Bread is important. It's not just important for the nutrition and energy it gives us, which can vary depending on the ingredients in the bread. It's symbolically important.
When we eat with others, we call it "breaking bread." The word companion means "one with whom bread is shared" from the Latin "com" (with or together) and "pani" (bread). In the Bible, Jesus refers to himself as the "bread of life," and the use of that phrase in the ancient book shows that culturally bread was considered essential to life thousands of years ago.
But a new study shows that bread is damaging something else important to us: the environment.
Published in the journal Nature, a study by researchers at England's University of Sheffield looked at the entire supply chain of a loaf of bread, from seed to store shelf, to find out how much each step in the chain affected the environment.
If you think the creation and disposal of the plastic bags bread is wrapped in is the biggest problem, you're wrong. The studied showed that "more than half of the environmental impact of producing the loaf of bread arises directly from wheat cultivation, with the use of ammonium nitrate fertilizer alone accounting for around 40 percent."
The fertilizer used to grow wheat is contributing to global warming, the researchers concluded.
Phys.org quotes one of the researchers, Dr. Liam Goucher, a research fellow from the University of Sheffield:
"We found in every loaf there is embodied global warming resulting from the fertiliser applied to farmers' fields to increase their wheat harvest. This arises from the large amount of energy needed to make the fertilizer and from nitrous oxide gas released when it is degraded in the soil."
The synthetic fertilizers used on the wheat consist of "substances and chemicals such as methane, carbon dioxide, ammonia and nitrogen." The fertilizers are used to produce higher yields from the wheat crop so that bread is inexpensive for consumers while still creating a profit for farmers.
There are over 100 million tons of this fertilizer used globally each year on all crops, not just wheat, and the emissions from the creation of the fertilizer and the release of these fertilizers into the environment are a huge contributor to greenhouse gases.
What can consumers do?
On the personal level, buying bread that's been made from wheat that wasn't grown with these chemical fertilizers is a start. Organic bread is one option, but finding a local bread maker that uses locally produced wheat that's grown organically and naturally is an even better option, if you can find one.

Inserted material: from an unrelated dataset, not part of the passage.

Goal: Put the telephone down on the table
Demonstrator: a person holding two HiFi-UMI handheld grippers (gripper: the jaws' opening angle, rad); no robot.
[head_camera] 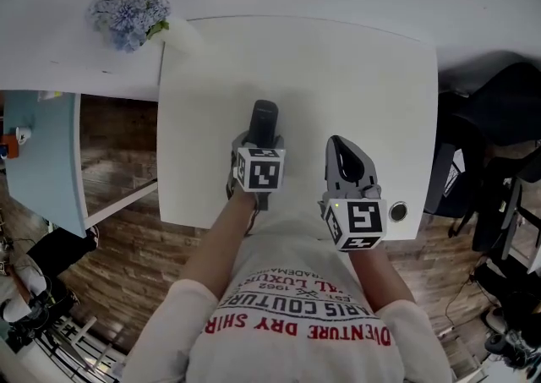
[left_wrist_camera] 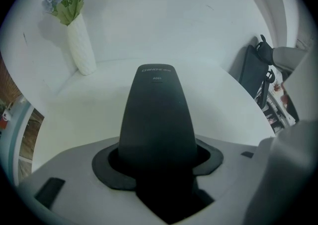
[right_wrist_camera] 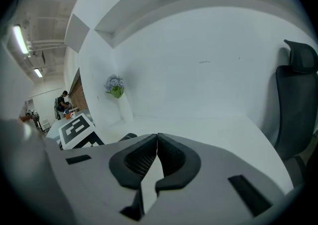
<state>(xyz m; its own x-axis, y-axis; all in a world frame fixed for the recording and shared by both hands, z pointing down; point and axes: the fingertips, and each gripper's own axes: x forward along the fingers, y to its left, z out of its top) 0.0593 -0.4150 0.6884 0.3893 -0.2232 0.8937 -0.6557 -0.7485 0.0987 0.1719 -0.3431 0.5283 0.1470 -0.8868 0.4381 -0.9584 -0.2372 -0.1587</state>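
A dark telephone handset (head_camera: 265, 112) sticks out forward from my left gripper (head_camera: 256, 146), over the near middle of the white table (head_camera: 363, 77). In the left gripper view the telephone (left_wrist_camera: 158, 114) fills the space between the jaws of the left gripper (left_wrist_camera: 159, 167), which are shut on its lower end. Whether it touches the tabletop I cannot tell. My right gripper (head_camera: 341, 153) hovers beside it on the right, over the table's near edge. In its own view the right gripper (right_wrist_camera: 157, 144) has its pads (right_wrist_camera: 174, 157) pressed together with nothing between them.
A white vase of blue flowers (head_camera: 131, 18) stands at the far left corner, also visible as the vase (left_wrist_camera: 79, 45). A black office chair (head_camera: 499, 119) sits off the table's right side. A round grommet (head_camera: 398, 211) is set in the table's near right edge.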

On a global level, it's a much more complicated matter.
Achieving sustainable food security is both a technical and political economic question, researcher and professor Peter Horton told Phys.org. He said it requires interdisciplinary research, which is what the team at Sheffield does.
The research has concluded that this problem is solvable, though. It won't be easy to solve, but there are those out there doing the hard work to do it.